*ABOUT THIS TASK:* Look through the data below and extract, unchanged, the lines from the one that contains "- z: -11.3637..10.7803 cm" to the one that contains "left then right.", both included.

======== INPUT DATA

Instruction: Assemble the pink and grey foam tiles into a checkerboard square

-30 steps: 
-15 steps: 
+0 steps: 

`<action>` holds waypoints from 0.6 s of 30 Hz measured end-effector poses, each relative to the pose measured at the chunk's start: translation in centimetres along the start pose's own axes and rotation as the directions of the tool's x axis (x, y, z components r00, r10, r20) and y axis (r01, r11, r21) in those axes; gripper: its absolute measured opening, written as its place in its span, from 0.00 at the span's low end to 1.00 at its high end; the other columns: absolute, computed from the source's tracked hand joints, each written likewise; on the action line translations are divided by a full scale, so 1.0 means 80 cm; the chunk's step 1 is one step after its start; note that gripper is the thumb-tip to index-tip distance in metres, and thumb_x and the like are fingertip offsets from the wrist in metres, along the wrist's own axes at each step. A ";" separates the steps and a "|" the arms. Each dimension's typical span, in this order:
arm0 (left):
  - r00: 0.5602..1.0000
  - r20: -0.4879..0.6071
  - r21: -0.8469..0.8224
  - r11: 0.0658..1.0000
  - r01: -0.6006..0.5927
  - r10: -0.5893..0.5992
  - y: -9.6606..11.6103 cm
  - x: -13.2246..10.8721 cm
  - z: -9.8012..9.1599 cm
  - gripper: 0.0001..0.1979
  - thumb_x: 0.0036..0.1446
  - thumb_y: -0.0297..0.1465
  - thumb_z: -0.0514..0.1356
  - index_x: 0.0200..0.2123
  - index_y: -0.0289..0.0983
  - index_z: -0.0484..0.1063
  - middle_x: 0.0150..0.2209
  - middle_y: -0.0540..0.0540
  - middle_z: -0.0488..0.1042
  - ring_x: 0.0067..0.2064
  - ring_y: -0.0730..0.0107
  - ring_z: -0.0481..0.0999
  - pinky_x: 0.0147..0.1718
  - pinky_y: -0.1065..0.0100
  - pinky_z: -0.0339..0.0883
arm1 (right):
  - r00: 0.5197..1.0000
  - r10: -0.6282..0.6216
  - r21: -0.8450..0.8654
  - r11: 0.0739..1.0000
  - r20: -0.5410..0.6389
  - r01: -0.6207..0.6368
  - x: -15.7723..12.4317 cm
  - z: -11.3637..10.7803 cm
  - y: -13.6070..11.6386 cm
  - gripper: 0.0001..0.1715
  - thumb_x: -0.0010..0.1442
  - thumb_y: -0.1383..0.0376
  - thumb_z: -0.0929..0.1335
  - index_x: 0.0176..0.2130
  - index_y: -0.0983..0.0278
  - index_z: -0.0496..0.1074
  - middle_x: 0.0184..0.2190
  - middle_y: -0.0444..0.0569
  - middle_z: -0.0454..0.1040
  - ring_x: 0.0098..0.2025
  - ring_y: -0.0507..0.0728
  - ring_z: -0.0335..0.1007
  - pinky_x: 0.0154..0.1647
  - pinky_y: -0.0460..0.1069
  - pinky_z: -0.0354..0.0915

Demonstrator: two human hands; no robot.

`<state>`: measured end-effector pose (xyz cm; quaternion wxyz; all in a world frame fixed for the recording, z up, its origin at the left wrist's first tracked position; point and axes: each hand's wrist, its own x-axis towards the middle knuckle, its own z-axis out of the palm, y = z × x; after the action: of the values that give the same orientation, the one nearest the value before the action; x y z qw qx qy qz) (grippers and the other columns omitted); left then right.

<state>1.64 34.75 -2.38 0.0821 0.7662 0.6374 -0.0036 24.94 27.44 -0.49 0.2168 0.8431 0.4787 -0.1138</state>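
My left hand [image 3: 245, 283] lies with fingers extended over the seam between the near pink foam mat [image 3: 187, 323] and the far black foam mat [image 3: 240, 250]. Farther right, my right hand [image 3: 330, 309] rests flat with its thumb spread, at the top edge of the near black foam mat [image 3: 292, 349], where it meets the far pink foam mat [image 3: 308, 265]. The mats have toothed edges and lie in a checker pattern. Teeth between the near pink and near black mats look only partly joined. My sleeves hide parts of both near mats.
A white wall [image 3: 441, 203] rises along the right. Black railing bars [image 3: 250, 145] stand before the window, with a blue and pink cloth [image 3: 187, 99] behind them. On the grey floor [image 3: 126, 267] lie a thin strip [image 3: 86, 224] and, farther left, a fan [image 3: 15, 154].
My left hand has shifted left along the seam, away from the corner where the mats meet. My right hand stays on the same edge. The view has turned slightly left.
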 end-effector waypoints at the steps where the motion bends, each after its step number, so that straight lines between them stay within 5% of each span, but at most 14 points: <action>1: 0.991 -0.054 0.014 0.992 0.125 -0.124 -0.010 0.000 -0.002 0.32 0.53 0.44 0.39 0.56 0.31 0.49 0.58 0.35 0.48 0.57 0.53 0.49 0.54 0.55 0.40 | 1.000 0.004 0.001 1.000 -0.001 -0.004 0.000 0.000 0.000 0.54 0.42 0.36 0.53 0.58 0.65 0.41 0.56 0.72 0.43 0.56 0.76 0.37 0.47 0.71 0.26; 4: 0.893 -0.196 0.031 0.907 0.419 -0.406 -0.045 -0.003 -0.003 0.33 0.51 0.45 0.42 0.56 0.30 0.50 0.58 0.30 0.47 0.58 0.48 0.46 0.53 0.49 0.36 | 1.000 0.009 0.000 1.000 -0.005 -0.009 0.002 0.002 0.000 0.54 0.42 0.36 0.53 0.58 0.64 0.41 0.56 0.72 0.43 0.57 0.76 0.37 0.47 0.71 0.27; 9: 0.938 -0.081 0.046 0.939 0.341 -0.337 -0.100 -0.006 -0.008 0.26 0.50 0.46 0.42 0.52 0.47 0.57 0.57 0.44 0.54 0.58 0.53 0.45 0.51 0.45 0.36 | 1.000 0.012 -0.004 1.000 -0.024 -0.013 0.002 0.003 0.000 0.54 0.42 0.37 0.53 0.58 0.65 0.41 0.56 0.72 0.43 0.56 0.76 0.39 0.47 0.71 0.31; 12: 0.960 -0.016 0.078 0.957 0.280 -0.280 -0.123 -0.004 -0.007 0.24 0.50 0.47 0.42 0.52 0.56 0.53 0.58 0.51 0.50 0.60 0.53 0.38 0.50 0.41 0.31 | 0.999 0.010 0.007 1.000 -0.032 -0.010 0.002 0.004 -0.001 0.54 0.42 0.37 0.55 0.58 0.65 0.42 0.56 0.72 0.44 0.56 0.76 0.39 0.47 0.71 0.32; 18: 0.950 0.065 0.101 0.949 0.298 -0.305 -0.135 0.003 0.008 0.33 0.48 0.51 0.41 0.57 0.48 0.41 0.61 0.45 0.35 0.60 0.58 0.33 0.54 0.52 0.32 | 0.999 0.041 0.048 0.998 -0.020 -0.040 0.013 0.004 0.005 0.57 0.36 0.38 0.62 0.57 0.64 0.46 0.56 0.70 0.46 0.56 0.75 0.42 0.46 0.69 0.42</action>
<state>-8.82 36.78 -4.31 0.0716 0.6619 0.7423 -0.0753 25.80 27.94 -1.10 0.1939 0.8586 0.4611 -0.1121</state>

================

*ANSWER BELOW:*
  - z: -11.3637..10.7803 cm
  - y: -13.6070..11.6386 cm
  - gripper: 0.0001..0.1715
  - thumb_x: -0.0010..0.1442
  - thumb_y: -0.1383..0.0376
  - thumb_z: -0.0929..0.1335
  - index_x: 0.0176..0.2130
  - index_y: -0.0983..0.0278
  - index_z: -0.0496..0.1074
  - middle_x: 0.0184..0.2190
  - middle_y: -0.0444..0.0569
  - middle_z: -0.0454..0.1040
  - ring_x: 0.0098..0.2025
  - ring_y: -0.0507..0.0728
  - ring_z: -0.0335..0.1007
  - pinky_x: 0.0154..0.1647
  - pinky_y: -0.0460..0.1069
  - pinky_z: -0.0354..0.0915

Demonstrator: two human hands; no robot.

`<state>`: measured end-effector pose (xyz cm; quaternion wxyz; all in a world frame fixed for the recording, z up, its origin at the left wrist's first tracked position; point and axes: each hand's wrist, its own x-axis towards the middle knuckle, its own z-axis out of the palm, y = z × x; after the action: of the values that give the same orientation, the one nearest the value before the action; x y z qw qx qy qz) (grippers and the other columns omitted); left then right.

This output requires nothing more.